Could you write out the lines below exactly, beginning with the first and finishing with the one that contains "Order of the"?
● ● ●
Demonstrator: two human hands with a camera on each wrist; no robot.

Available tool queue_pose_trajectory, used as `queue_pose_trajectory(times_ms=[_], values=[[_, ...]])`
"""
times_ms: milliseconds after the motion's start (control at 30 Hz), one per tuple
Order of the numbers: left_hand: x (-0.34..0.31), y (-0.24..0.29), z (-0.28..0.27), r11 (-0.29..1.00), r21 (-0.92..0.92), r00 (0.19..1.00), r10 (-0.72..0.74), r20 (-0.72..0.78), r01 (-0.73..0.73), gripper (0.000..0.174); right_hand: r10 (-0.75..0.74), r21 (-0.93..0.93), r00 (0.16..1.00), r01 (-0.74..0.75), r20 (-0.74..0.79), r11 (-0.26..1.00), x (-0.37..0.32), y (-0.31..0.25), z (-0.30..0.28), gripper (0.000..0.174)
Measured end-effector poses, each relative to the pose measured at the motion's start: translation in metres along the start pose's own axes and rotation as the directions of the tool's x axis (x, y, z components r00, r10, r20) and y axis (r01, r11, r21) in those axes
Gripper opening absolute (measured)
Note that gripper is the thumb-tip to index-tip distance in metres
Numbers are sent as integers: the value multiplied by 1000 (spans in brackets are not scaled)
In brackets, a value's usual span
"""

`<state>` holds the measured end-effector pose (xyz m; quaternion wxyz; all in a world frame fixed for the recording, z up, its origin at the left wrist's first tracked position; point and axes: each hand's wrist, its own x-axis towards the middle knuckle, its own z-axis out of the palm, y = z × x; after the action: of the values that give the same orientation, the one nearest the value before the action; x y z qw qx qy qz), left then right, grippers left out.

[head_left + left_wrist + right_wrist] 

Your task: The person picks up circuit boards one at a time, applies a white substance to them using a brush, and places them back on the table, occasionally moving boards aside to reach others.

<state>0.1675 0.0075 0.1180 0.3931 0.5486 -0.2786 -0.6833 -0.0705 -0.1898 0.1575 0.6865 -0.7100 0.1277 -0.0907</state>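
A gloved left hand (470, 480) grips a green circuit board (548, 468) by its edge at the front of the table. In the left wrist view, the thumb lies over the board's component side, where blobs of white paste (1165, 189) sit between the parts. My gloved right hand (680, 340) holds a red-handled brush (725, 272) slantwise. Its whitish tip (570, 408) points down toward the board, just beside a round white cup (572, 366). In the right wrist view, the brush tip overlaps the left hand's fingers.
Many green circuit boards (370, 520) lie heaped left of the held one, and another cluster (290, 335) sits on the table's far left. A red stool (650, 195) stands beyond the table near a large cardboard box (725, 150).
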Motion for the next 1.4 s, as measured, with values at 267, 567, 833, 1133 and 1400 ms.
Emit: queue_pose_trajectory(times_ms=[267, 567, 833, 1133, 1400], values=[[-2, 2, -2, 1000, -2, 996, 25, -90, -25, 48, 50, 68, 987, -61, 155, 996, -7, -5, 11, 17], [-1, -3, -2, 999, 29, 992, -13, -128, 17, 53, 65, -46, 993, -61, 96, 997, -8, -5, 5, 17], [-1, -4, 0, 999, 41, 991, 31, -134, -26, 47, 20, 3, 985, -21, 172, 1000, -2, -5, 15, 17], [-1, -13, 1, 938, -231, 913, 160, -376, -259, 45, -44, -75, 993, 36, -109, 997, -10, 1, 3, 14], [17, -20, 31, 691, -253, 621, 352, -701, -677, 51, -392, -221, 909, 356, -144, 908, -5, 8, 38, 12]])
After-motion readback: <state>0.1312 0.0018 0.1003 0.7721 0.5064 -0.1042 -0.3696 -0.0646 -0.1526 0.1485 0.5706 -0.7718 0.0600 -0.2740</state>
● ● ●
# Exercise answer
Demonstrator: two human hands with a camera on each wrist; no robot.

Available tool queue_pose_trajectory, used as `queue_pose_trajectory(times_ms=[_], values=[[_, ...]])`
"""
times_ms: milliseconds after the motion's start (control at 30 Hz), one per tuple
Order of the numbers: left_hand: x (-0.34..0.31), y (-0.24..0.29), z (-0.28..0.27), r11 (-0.29..1.00), r21 (-0.92..0.92), r00 (0.19..1.00), r10 (-0.72..0.74), r20 (-0.72..0.78), r01 (-0.73..0.73), gripper (0.000..0.174); right_hand: r10 (-0.75..0.74), r21 (-0.93..0.93), r00 (0.16..1.00), r01 (-0.74..0.75), r20 (-0.74..0.79), r11 (-0.26..1.00), x (-0.37..0.32), y (-0.31..0.25), z (-0.30..0.28), gripper (0.000..0.174)

This is the complete output.